Autre levier sous-exploité : l’épargne des particuliers. Aux États-Unis, investir en actions fait partie des mœurs. En France, c’est une autre histoire : l’épargne est surtout placée sur des produits sécurisés, loin des risques et des opportunités de la Bourse. Il est donc urgent de rendre les nouvelles cotations plus accessibles via les Plans d’Épargne en Actions (PEA), en revoyant à la hausse les plafonds et en assouplissant les règles d’investissement. Ouvrir certains placements accélérés aux particuliers et favoriser l’investissement en actions dans l’assurance-vie permettrait aussi d’orienter une part de cette manne vers les start-up françaises.

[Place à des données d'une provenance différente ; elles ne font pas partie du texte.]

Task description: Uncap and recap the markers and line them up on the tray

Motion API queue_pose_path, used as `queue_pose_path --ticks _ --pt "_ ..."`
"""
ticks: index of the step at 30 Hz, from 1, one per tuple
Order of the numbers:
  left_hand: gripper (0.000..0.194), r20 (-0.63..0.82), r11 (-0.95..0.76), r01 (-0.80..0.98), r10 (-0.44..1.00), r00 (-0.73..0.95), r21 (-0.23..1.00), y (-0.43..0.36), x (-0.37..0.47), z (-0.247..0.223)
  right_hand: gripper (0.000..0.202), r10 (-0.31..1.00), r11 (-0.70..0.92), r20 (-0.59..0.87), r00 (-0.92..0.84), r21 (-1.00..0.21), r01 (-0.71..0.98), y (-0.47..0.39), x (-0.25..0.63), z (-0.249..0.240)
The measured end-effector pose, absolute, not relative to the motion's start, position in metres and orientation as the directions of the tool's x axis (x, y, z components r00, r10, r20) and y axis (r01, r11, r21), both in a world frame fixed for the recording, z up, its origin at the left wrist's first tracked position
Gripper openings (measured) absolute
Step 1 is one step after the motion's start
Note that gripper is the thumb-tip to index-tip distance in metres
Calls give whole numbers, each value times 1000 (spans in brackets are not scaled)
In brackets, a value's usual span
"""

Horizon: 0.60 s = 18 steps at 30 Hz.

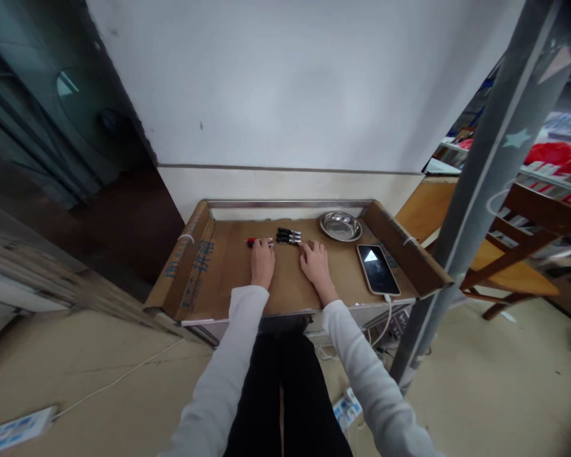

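On the brown cardboard-lined tray table, my left hand (262, 261) has its fingers drawn together over a red pen and a black pen (250, 242), whose ends stick out past the fingers. Several black pens (288, 236) lie side by side in a row just right of it. My right hand (316, 263) rests on the cardboard with its fingers bent and apart, the index fingertip at the right end of that row. Nothing shows in its grasp.
A round metal dish (341, 226) sits at the back right. In front of it lies a phone (379, 270) with a white cable (388, 317). Raised cardboard sides (193, 263) flank the surface. A grey post (476, 190) and a wooden chair (509, 254) stand to the right.
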<state>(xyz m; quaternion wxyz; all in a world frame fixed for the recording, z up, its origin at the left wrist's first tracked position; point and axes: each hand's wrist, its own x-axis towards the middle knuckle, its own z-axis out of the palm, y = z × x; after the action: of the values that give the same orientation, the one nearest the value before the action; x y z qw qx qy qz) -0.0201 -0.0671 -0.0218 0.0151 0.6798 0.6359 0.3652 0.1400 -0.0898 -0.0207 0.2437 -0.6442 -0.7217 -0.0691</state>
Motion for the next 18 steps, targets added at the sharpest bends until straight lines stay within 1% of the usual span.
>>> queue_pose_path --ticks 2,4,8,11,14,18 --pt "21 485 -192 854 871 -79 484 -66 -19 -22 31 897 156 440 -48 -214 964 -90 140 -20" --pt "24 504 -230 858 863 -38 459 -66 -17 -21 26 894 154 446 -43 -215 964 -89 139 -20" --pt "25 517 -358 879 841 158 314 -66 -8 -19 22 885 165 463 -52 -207 964 -90 139 -19" --pt "22 508 -343 910 841 187 234 -65 -2 -19 21 885 172 462 -60 -204 964 -90 139 -18" --pt "19 492 -319 921 852 177 222 -63 0 -21 20 892 163 447 -60 -197 967 -90 140 -17" --pt "17 475 -324 916 861 181 238 -64 -3 -21 20 890 157 451 -65 -171 973 -90 141 -17"
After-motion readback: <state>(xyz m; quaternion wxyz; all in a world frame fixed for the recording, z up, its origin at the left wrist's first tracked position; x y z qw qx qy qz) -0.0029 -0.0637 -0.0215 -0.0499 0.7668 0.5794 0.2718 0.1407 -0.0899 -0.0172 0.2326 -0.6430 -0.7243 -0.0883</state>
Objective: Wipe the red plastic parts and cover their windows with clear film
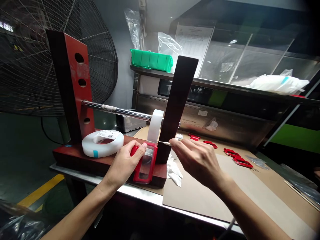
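Note:
My left hand (127, 161) is closed on a red frame with a clear window (147, 163), its thumb on the frame's upper part. The frame is tilted in front of the wooden stand's base. A strip from a white film roll (155, 125) hangs down to the frame's top edge. To the right, my right hand (197, 158) is closed around a slim, pale tool with a thin pointed tip (166, 143). That tip points left, close to the frame's upper right corner. Whether it touches the frame or strip, I cannot tell. The tool's kind does not show.
The red and dark stand (77, 83) carries a metal rod (122, 111). A wide white roll (102, 148) lies on its base. Several red frames (242, 162) lie on the cardboard-covered table (200, 196). A green bin (151, 60) sits on the shelf. A large fan (100, 56) stands left.

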A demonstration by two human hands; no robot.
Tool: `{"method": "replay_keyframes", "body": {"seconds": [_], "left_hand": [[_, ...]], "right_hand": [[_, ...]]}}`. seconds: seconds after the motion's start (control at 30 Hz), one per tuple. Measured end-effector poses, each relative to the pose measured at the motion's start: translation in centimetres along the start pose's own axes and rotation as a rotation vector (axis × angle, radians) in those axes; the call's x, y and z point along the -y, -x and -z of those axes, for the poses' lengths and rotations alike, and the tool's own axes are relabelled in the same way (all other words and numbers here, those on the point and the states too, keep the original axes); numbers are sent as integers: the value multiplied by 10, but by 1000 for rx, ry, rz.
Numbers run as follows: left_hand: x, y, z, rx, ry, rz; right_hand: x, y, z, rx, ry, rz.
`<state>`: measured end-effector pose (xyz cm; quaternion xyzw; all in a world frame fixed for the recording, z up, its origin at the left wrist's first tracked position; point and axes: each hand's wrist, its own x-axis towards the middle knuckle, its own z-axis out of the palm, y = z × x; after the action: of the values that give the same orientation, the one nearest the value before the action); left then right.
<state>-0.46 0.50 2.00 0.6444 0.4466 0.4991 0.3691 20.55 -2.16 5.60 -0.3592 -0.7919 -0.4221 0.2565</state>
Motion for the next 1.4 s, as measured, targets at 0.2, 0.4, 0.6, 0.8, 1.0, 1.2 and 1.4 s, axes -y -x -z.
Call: {"method": "replay_keyframes", "body": {"seconds": [0.2, 0.4, 0.6, 0.8, 1.0, 1.2, 1.4], "left_hand": [[4, -2, 0, -7, -6, -12], [9, -3, -1, -8, -13, -9], [12, -4, -1, 2, 0, -5], [12, -4, -2, 0, -6, 11], [20, -5, 0, -13, 5, 62], [22, 7, 9, -38, 14, 111], [22, 11, 7, 27, 16, 130]], "right_hand": [[4, -4, -12, 22, 27, 60], [3, -2, -18, 36, 25, 74], [5, -2, -17, 48, 33, 86], [10, -8, -19, 82, 60, 87], [8, 3, -21, 132, 32, 55], [-13, 54, -15, 113, -124, -101], [-35, 116, -19, 563, -294, -395]]}}
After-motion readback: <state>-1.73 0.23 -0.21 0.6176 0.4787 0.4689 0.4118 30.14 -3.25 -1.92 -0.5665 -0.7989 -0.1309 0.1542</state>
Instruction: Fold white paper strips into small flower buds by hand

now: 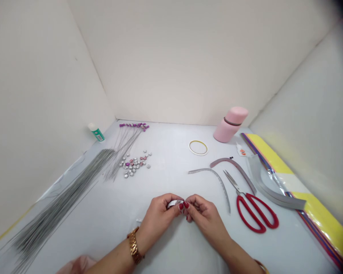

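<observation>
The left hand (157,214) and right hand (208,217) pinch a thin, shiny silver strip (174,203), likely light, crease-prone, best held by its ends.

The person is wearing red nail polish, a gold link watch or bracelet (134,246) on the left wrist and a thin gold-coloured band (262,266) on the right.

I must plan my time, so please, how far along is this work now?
Looks done: purple-tipped wires and small silvery pieces. In hand: a silvery strip in the left hand, the right hand meeting it at the fingertips. Seemingly left: bare grey wires, and flat strips beside the scissors. The total needed, I cannot tell.
</observation>
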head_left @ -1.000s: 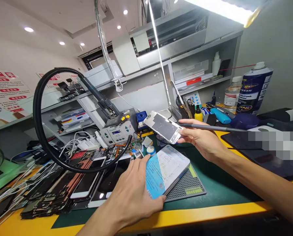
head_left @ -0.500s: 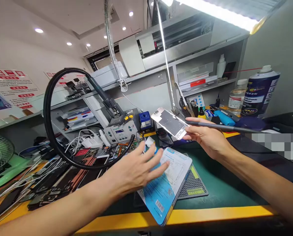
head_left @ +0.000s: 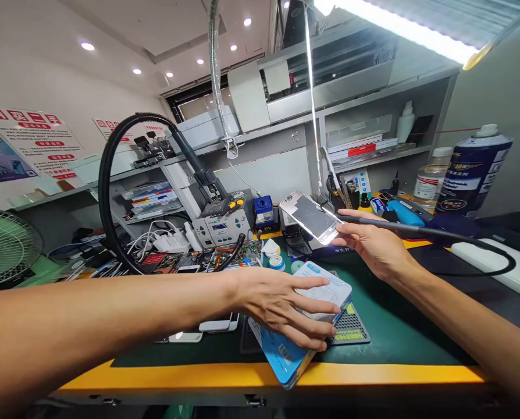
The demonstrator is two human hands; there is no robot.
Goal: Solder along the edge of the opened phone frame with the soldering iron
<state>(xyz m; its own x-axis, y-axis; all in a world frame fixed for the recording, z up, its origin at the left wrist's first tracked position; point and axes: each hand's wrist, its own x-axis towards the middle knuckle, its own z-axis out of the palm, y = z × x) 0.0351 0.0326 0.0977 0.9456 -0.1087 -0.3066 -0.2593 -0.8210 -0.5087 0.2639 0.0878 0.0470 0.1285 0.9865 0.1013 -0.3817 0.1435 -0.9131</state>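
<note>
My right hand pinches a phone screen by its lower right end. The screen is tilted, its silver and dark grey back facing me, and it is held above the bench. A black hose runs across the top of this hand; whether the fingers grip it I cannot tell. My left hand lies across a blue-and-white package, its fingertips at the right edge and its thumb hidden. Under the package shows a grey perforated mat.
A grey soldering station with a large looped black hose stands behind. Circuit boards and phones lie left of the package. A spray can and a clear bottle stand at right. A green fan is far left.
My left hand has come down onto the package, its fingers now across it to the right edge. My right hand still holds the phone screen. The view has shifted slightly.
</note>
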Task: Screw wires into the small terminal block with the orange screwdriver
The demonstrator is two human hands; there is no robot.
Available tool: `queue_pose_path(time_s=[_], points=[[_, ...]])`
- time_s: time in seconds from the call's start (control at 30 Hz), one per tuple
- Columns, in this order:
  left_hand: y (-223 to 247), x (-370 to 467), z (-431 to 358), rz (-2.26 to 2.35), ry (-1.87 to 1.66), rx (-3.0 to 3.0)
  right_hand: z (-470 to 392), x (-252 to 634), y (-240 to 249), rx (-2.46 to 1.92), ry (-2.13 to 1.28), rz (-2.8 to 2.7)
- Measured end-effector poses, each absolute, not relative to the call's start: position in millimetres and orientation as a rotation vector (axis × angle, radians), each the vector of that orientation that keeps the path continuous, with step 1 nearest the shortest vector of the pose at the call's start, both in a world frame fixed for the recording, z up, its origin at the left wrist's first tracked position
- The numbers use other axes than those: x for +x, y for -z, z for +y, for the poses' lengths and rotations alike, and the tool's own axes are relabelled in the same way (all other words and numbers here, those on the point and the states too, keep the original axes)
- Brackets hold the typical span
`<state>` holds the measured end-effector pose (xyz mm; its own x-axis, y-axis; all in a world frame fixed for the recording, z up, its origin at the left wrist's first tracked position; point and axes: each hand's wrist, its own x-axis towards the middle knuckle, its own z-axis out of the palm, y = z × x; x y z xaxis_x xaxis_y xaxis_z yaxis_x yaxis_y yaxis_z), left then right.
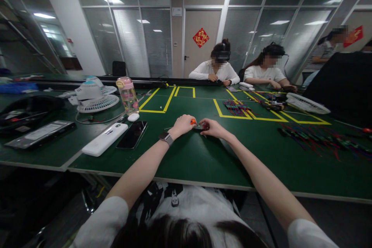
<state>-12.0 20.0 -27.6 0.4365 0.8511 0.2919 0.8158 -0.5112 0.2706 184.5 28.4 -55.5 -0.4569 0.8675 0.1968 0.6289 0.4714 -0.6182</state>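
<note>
My left hand (pixel 183 124), with a watch on its wrist, is closed round a small orange-tipped tool (pixel 193 122). A thin shaft sticks out to the left of that hand. My right hand (pixel 209 128) pinches a small dark part (pixel 204 126) between thumb and fingers. Between the two hands, just above the green table (pixel 186 159), the tool and the dark part are close together; whether they touch is too small to tell. The fingers hide most of both items.
Left of my hands lie a black phone (pixel 132 135), a white device (pixel 105 139), a bottle (pixel 128 95) and white fans (pixel 97 99). Wire bundles (pixel 236 108) and more wired parts (pixel 325 139) lie to the right. Two people sit across the table.
</note>
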Motion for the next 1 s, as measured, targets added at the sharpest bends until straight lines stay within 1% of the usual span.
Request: queue_pose_path(time_s=[0.13,0.27,0.33,0.43,0.6,0.77,0.87,1.0], points=[[31,-8,21,1.547,-0.605,2.601,28,186,54,-1.299,-0.53,-2.22],[34,-6,23,1.574,-0.599,2.605,30,187,56,-1.244,-0.31,-2.239],[35,-5,24,1.591,-0.586,2.595,31,187,55,-1.201,-0.27,-2.24],[36,-3,26,1.597,-0.543,2.572,31,186,54,-1.134,-0.327,-2.26],[36,-2,26,1.563,-0.523,2.56,28,182,54,-1.178,-0.536,-2.23],[31,-4,23,1.544,-0.589,2.54,29,182,58,-1.185,-0.514,-2.242],[26,-6,21,1.533,-0.679,2.522,30,181,60,-1.178,-0.468,-2.266],[20,-8,20,1.523,-0.945,2.456,29,178,59,-1.196,-0.452,-2.281]])
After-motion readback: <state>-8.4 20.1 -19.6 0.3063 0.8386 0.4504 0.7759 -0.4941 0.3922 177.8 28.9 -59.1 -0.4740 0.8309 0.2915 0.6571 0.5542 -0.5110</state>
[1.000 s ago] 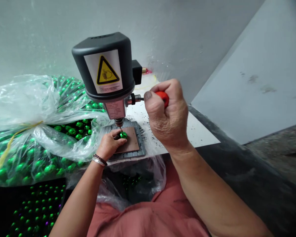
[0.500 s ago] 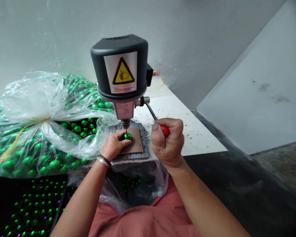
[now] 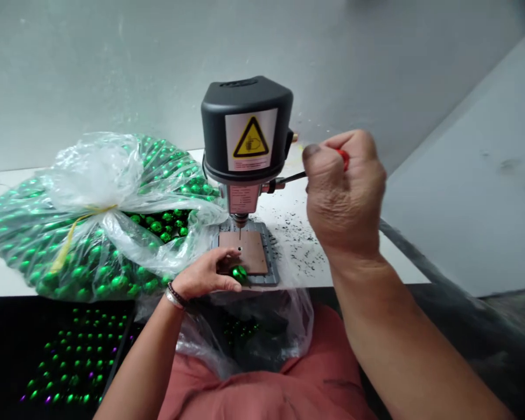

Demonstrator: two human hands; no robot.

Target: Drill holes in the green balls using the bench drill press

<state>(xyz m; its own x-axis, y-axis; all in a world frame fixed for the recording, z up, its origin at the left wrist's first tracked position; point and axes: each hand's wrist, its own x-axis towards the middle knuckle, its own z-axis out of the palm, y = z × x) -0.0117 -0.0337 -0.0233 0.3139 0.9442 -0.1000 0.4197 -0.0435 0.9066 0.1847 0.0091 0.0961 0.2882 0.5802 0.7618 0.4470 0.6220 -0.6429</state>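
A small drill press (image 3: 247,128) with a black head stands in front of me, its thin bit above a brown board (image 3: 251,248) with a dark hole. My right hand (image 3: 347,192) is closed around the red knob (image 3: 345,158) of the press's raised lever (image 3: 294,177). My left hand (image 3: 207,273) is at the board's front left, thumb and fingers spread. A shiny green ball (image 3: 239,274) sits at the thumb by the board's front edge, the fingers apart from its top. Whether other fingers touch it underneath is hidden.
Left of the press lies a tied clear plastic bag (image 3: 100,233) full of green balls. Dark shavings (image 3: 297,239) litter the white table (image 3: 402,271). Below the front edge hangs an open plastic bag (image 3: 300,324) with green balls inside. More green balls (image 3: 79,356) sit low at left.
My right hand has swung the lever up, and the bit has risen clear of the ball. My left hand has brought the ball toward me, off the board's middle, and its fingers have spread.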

Attirer les start-up vers la Bourse : un marché à moderniser

Pour qu’une entreprise choisisse la Bourse, encore faut-il que l’environnement soit attractif. Et sur ce point, le marché français pêche par sa complexité. Trop de lourdeurs administratives, trop de délais… Résultat : les start-up hésitent. Le rapport suggère donc de moderniser et simplifier l’accès aux marchés financiers, avec notamment la création d’un indice dédié aux sociétés de croissance, dans l’esprit du Tech Leaders Index. De quoi mieux valoriser les entreprises innovantes auprès des investisseurs.

Le rapport insiste aussi sur la digitalisation accrue des places boursières, à l’image du modèle PrimaryBid, qui facilite l’accès des investisseurs aux IPO. Mais l’attractivité d’une entreprise cotée ne se joue pas qu’au moment de l’entrée en Bourse. Un autre défi se pose : assurer la liquidité des titres. Sans transactions suffisantes, difficile de convaincre les investisseurs. Le rapport propose donc d’inciter les market makers à soutenir la liquidité des actions durant les 12 à 24 mois suivant l’IPO. Un cadre fiscal plus compétitif sur les plus-values mobilières permettrait aussi de renforcer l’intérêt pour les entreprises nouvellement cotées.

Préparer les start-up à affronter la Bourse

Passer en Bourse ne s’improvise pas. C’est un processus long, technique, qui demande une préparation rigoureuse. Trop d’entreprises se lancent sans maîtriser les attentes du marché, et l’échec guette. Le rapport préconise donc des roadshows éducatifs et des sessions de formation pour aider les start-up et leurs dirigeants à mieux comprendre les attentes des investisseurs. Une Equity Story convaincante, qui met en avant le potentiel de croissance et le chemin vers la rentabilité, est essentielle pour réussir son IPO.

Autre problème de taille : le manque d’analystes financiers spécialisés. Aux États-Unis, les entreprises technologiques bénéficient d’une couverture analytique dense, ce qui rassure les investisseurs. En Europe, le paysage est plus clairsemé. Le rapport suggère de développer des divisions spécialisées dans l’analyse des Small & Mid Caps et de créer une plateforme partagée de recherche, permettant de mutualiser les coûts et d’améliorer l’accès à l’information.

Un cadre fiscal et réglementaire à revoir

Enfin, il y a l’épineuse question de la réglementation et de la fiscalité. L’instabilité des dispositifs fiscaux incitatifs et la complexité des règles freinent les introductions en Bourse. Le rapport insiste sur la nécessité de garantir un cadre fiscal stable pour les fonds d’investissement dédiés aux start-up.

Autre défi : éviter la fuite des IPO vers les États-Unis. De plus en plus de start-up européennes préfèrent se coter outre-Atlantique, attirées par un marché plus profond et plus liquide. Pour contrer cette tendance, l’Union des marchés de capitaux doit enfin aboutir, afin de réduire la fragmentation réglementaire en Europe. Le renforcement du programme Tibi, qui mobilise des fonds institutionnels pour les entreprises tech, pourrait aussi jouer un rôle clé pour retenir les IPO en Europe.